[box_dark]«…aún quedan seres humanos que pueden mostrar, juntos, su capacidad de movimiento, su capacidad de sentir la tierra bajos sus pies… y andar, descubrir la maravilla de sus pasos, tamboreando el cemento, llamando a los demás….»[/box_dark]
Al volver a contemplar este cuadro, en las últimas semanas, no hemos podido evitar acordarnos, constantemente, de todos esos mineros españoles empeñados, como titanes, en mostrarnos su dignidad, en defender lo que es suyo, en resistir, con sus pasos y con sus lágrimas, las puñaladas y los insultos lanzados por esos seres sin alma, los dueños del mundo, los ladrones de todos. Esos mineros, agarrados a la tierra, a su trabajo, a su orgullo, nos muestran, a todos, el camino… cuando la la lucha no solo es necesaria, sino imprescindible.
El siguiente montaje no habría sido posible, como siempre, sin el trabajo, sin la fina sensibilidad artística, con la que Antonio Calvillo nos regala su tiempo.
Gracias a Horacio March, esté donde esté. Y a John Coltrane, por saber oír lo que soñamos.

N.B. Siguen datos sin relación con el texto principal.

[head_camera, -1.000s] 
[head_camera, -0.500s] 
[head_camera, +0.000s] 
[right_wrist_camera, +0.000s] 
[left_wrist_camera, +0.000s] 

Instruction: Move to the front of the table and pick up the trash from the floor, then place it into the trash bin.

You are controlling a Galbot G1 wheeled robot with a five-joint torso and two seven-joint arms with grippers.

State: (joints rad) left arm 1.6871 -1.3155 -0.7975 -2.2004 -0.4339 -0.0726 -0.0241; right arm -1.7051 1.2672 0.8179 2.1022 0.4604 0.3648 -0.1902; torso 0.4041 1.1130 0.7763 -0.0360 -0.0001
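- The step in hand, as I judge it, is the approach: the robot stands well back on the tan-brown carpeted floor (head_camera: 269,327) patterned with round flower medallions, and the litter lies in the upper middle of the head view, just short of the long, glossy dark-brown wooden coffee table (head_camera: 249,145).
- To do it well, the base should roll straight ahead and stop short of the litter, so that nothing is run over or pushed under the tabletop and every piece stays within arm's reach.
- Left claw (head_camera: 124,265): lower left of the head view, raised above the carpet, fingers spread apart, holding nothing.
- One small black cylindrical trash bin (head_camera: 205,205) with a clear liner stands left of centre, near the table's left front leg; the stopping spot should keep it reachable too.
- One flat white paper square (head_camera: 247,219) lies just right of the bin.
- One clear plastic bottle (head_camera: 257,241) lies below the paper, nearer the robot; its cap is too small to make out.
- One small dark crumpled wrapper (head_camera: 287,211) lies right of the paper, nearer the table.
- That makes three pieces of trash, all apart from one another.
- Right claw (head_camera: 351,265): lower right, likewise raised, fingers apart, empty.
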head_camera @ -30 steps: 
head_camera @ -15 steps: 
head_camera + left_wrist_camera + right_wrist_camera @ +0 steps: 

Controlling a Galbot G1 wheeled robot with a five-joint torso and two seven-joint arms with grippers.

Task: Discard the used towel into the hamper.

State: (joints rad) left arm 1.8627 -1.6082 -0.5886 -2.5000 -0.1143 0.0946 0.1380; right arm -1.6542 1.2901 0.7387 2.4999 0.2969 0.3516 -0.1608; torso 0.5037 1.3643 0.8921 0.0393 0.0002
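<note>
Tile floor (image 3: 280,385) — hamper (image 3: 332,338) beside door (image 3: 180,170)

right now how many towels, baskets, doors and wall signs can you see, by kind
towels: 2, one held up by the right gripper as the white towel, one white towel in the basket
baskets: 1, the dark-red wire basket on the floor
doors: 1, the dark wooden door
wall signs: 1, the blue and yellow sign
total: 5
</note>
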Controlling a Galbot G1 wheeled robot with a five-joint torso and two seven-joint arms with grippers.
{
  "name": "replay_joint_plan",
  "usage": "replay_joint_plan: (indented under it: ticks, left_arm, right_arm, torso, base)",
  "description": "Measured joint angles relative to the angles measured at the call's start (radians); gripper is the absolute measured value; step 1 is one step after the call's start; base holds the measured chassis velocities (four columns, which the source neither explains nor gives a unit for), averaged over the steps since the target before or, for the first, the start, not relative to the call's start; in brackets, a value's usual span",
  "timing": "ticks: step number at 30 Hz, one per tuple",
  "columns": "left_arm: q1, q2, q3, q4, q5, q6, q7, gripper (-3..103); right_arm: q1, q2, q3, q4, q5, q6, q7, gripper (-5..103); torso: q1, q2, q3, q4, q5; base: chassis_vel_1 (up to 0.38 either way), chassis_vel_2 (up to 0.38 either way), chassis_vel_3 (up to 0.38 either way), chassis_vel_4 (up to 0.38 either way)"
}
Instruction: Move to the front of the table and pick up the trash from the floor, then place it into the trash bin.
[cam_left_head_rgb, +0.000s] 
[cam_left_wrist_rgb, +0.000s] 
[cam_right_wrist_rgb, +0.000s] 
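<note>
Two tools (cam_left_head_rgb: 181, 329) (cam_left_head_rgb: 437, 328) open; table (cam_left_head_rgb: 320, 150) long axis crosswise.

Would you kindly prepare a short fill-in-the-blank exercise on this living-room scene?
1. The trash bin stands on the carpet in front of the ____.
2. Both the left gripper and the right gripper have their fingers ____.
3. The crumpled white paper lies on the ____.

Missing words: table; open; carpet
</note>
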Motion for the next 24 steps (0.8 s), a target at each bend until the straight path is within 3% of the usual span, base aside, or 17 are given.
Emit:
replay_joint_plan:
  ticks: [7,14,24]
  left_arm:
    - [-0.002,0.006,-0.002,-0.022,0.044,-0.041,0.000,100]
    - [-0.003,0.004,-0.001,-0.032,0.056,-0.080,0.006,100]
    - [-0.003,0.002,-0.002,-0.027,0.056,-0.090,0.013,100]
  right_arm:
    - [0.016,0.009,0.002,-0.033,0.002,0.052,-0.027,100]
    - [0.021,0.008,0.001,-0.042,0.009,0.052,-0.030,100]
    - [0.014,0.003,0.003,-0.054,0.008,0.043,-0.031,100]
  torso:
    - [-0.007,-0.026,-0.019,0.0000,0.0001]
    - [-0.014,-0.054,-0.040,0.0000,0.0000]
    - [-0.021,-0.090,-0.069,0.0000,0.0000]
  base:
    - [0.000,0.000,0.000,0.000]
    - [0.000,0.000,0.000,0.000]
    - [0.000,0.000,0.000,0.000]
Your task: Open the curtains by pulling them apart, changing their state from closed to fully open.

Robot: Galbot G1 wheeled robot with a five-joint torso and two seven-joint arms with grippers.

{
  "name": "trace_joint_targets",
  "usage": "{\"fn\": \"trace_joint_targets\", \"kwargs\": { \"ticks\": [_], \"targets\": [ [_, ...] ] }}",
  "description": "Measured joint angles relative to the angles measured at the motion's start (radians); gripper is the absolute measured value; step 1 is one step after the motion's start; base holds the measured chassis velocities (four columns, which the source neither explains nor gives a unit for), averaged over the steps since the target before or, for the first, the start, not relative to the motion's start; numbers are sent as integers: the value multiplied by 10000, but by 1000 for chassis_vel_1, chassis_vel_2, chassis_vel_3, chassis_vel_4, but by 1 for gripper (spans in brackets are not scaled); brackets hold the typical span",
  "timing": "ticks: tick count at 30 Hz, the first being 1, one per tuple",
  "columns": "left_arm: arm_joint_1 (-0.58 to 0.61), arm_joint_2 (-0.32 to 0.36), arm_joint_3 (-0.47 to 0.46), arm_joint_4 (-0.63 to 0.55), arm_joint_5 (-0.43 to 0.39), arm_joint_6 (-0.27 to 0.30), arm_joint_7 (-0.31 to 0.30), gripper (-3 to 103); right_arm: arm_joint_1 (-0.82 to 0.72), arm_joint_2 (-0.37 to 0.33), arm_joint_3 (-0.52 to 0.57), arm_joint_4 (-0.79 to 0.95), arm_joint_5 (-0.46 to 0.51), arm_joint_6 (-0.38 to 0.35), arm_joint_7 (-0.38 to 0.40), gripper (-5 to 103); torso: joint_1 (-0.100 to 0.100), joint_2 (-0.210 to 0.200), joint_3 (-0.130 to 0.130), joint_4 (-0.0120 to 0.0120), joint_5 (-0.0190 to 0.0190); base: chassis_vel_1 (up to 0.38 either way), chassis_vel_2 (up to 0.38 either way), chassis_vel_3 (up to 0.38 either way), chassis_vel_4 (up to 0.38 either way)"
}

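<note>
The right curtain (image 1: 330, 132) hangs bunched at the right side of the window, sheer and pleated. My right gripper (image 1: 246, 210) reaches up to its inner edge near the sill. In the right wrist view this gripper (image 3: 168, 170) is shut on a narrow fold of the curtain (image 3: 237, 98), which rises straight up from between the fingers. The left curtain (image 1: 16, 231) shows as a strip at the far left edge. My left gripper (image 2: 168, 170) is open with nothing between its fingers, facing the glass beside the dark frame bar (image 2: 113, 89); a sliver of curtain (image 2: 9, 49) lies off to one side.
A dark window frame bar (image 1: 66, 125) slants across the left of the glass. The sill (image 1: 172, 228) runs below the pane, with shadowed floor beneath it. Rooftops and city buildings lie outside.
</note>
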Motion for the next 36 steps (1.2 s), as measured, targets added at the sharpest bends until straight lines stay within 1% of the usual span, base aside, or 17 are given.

Y gracias a los mineros españoles… por su ejemplo, por su lección de dignidad.
Texto:
Siempre que observo este cuadro, celebro y demando la indignación de todas las personas nobles irrumpiendo en las calles, en las plazas, tocando la diana del pensamiento… sueño con esa marea de gente despierta que quiere, y consigue, despertar a los que aún duermen. Me dejo llevar por las perspectivas sonámbulas de los edificios y por las perspicaces luces de un perfecto atardecer, y entonces me adentro, y me cobijo, en los corazones de todos aquellos que todavía tienen algo que decir. Mientras ese árbol triste, seco, desnudo, parece colocarse ahí como una especie de apuntador, como una mirada incierta que intenta desesperadamente mostrarnos nuestra situación real, como si fuera un personaje casi espontáneo, colocado ahí por alguien que percibió en un instante de lucidez shakespeariana que algo le faltaba a esa escena, a ese teatro eterno donde todos somos, indistintamente, personajes y espectadores, personajes que buscan, no un autor, sino un destino que no esté escrito en ningún libro, una palabra que nos mantenga de pie, y con los ojos abiertos. Está seco, sí, pero su tronco quiere mantener una encomiable rectitud que pueda sostener esas postreras ramas que, de forma lánguida y digna a la vez, intentan tocar el cielo azul que se presenta, que quiere ensancharse, abrirse paso, desterrando ese humo negro y antiguo que cubre el presente. Esa mujer y su hijo se esfuerzan por representar los invisibles tiempos futuros que vuelven los ojos, como si fuera una última oportunidad, hacia emergentes y deseados pasados que puedan ampararlos. El niño demuestra, con su lenguaje corporal, brazo y pierna que insinúan movimiento que quiere serlo, sin quererlo del todo, temeroso y deseante a la vez, que quizá no pueda esperar. Ilumina un deseo que está a punto de estallar, una esperanza que ya no puede permanecer quieta, callada.
Al fin y al cabo ese niño es el hijo de todos nosotros
Y lleva años demandándonos un llegar, un estar, que no se diluyan entre todas las palabras vacías e impostoras. La mujer encoge un esceptismo que no quiere volver a sentir, quiere comprobar que no se trata de un cruel espejismo, que en ese mundo, habitado por todas las cenizas, aún quedan seres humanos que pueden mostrar, juntos, su capacidad de movimiento, su capacidad de sentir la tierra bajos sus pies… y andar, descubrir la maravilla de sus pasos, tamboreando el cemento, llamando a los demás.
Llega la masa de hombres, espantando, en su unión, resignaciones eternas que se resisten a abandonar la calle de todos, pero algunas luces comienzan a encenderse, incluso en la conciencia más oscura alojada ahí… en la casa apagada, que ya quiere hospedar en sus paredes los incipientes rayos de sol que saltan por sus tejados, alimentando su renacer con el rojo intenso que su amiga de enfrente le ofrece.
La proa del transatlántico humano ha irrumpido en la calle… para que nos subamos, ¿lo hacemos?